Las expediciones de Gaspar de Portolá en 1769 y de Anza Borrego en 1776 a la Baja California, llevaron consigo la nueva "silla vaquera" que venía modificándose en México, y que aún mantenía el sistema de cinchado español.
Con el tiempo, los cowboys californianos modificaron aún más la "silla vaquera" o mexicana, pues el antiguo aparejo español les resultaba muy inseguro. El forcejeo del animal lazado hacía que la montura se levantara hacia la cruz del caballo, puesto que todo el aparejo estaba situado demasiado adelante. Por eso movieron el sistema de cinchado, trasladándolo hacia atrás, es decir, hacia el centro de la montura, por lo que pasó a llamarse sistema de cinchado central (center-fire saddle). Los cowboys californianos usaron también una cincha más ancha y modificaron el pomo cambiándolo por otro mucho más alto y fino.
Asimismo, los vaqueros españoles que emigraron a Texas llevaron consigo la montura mexicana, y a su vez, la modificaron, dada la necesidad del duro trabajo de lazar reses, reforzando el chasis con un cuero grueso y añadiendo una segunda cincha en el extremo trasero, bajo la parte más profunda del asiento. Así fue como surgió el sistema de cinchado texano de doble cincha o sistema de doble cinchado.
En general, los primeros cowboys recubrieron el chasis de madera con cuero crudo y fueron rebajando el borrén trasero progresivamente para facilitar la monta y el desmonte.
Con objeto de evitar que la pierna del jinete estuviera en continuo contacto con el cuerpo sudoroso del caballo recubrieron también el chasis con una especie de cubierta de cuero con dos ranuras por donde sobresalían el pomo y el borrén trasero que llamaron "mochilla". Entre 1765 y 1775, la montura western evolucionó hasta convertirse en una montura más cómoda y práctica que su predecesora.
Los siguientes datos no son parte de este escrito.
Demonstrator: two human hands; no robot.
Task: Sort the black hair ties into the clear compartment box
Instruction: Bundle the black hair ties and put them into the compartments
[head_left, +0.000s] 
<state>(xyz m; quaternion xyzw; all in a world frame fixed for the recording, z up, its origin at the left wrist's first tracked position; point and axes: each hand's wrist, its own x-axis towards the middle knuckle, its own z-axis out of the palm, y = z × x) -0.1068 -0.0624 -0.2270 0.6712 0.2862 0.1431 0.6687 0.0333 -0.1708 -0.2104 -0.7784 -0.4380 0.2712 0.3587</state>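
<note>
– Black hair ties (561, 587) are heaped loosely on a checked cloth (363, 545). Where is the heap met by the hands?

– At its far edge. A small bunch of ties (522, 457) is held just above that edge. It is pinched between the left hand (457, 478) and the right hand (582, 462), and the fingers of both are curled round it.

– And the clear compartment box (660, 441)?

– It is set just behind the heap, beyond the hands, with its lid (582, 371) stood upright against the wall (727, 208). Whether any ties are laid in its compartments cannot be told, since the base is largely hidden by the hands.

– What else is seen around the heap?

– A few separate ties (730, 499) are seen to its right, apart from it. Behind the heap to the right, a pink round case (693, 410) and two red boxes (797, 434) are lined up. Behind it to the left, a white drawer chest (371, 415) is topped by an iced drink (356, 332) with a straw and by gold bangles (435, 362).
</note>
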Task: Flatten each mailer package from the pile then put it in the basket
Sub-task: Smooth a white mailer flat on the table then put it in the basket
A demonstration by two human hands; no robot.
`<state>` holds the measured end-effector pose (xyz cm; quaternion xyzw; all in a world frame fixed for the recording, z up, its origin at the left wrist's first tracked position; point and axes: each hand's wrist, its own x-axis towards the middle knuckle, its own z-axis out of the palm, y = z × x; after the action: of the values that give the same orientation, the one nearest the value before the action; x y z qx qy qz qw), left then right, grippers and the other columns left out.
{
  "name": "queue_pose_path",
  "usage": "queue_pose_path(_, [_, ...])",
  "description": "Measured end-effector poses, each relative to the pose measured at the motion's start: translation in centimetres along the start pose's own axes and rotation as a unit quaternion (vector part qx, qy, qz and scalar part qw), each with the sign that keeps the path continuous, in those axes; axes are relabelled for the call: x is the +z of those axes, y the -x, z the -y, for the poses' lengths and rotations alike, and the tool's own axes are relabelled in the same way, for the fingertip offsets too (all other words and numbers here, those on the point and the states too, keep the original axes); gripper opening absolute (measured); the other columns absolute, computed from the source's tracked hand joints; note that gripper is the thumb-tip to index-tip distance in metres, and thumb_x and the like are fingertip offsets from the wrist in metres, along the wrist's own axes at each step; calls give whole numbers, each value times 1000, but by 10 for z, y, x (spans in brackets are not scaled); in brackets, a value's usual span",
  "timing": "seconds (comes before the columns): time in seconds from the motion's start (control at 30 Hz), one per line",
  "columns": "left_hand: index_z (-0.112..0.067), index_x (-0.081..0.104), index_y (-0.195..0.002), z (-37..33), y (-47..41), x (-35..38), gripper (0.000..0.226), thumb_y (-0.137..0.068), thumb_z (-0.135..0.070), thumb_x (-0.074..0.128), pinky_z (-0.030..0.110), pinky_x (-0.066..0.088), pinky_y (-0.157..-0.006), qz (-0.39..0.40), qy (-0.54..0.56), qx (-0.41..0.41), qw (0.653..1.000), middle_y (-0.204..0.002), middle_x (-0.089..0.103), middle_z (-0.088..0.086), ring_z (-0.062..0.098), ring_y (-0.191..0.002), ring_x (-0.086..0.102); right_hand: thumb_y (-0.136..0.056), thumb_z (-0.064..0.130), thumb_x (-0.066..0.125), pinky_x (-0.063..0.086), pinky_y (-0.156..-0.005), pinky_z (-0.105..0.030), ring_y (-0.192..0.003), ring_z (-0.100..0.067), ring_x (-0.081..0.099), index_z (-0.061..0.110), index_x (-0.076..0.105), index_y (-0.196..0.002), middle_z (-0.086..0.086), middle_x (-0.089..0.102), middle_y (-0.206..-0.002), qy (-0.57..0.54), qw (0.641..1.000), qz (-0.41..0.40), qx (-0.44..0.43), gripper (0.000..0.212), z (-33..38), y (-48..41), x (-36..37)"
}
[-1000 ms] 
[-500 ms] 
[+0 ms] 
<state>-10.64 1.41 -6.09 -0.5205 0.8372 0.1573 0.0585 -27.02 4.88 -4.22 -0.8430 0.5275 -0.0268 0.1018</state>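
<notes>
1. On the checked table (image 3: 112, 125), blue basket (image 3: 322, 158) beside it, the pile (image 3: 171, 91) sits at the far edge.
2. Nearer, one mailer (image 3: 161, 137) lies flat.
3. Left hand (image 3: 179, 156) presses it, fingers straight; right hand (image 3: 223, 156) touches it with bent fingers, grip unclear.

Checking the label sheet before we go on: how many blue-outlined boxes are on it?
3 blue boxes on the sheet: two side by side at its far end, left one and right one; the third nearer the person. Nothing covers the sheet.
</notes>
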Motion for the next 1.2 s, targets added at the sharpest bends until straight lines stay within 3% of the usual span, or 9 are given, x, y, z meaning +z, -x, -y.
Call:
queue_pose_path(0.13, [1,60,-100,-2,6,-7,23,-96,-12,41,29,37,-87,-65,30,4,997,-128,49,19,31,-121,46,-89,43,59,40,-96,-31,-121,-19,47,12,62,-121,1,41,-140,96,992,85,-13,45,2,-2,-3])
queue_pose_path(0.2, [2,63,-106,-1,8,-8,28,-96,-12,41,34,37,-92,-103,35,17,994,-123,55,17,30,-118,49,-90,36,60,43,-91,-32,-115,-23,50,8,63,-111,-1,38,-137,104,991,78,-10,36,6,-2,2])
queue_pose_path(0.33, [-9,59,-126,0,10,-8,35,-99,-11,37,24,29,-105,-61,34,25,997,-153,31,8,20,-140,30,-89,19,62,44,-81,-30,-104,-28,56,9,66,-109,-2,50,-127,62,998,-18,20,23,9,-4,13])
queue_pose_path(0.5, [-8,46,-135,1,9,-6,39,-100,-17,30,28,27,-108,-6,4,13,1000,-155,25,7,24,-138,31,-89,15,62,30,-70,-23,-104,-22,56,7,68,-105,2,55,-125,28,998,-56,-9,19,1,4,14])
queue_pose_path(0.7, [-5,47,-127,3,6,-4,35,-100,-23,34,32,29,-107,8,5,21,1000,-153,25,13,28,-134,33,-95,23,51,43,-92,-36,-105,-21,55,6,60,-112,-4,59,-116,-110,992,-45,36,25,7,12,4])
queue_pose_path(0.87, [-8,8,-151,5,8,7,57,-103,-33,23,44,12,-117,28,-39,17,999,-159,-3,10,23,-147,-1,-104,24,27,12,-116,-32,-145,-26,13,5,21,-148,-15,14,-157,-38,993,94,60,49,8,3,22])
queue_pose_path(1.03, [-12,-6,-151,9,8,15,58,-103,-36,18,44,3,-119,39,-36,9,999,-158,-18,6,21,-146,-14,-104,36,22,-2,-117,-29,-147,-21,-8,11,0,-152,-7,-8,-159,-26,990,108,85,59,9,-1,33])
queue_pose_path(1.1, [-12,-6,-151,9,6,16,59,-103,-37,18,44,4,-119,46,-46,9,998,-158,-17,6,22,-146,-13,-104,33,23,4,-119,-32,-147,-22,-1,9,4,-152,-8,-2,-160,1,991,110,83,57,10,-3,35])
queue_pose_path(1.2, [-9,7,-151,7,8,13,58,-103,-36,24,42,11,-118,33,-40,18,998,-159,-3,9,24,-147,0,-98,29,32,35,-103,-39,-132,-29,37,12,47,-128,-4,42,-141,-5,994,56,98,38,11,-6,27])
La montura poseía ahora una larga "mochilla" que se extendía hacia abajo para proteger también las rodillas del jinete, y se cerraba por detrás del borren trasero con una tira de cuero que se extendía por detrás de la grupa del caballo, hasta la raíz de la cola y descendía por los muslos traseros del animal. Todo este cuero extra otorgaba sofisticación a la montura, al tiempo que protegía las ropas del cowboy de la suciedad y el sudor del caballo. Esta pieza de cuero era conocida como anquera o anquerita, también utilizada para llevar a la "dama" a la grupa del caballo. Las mochillas llegaron a ser verdaderas obras de arte con repujados exquisitos, adornadas con apliques y bordados en plata.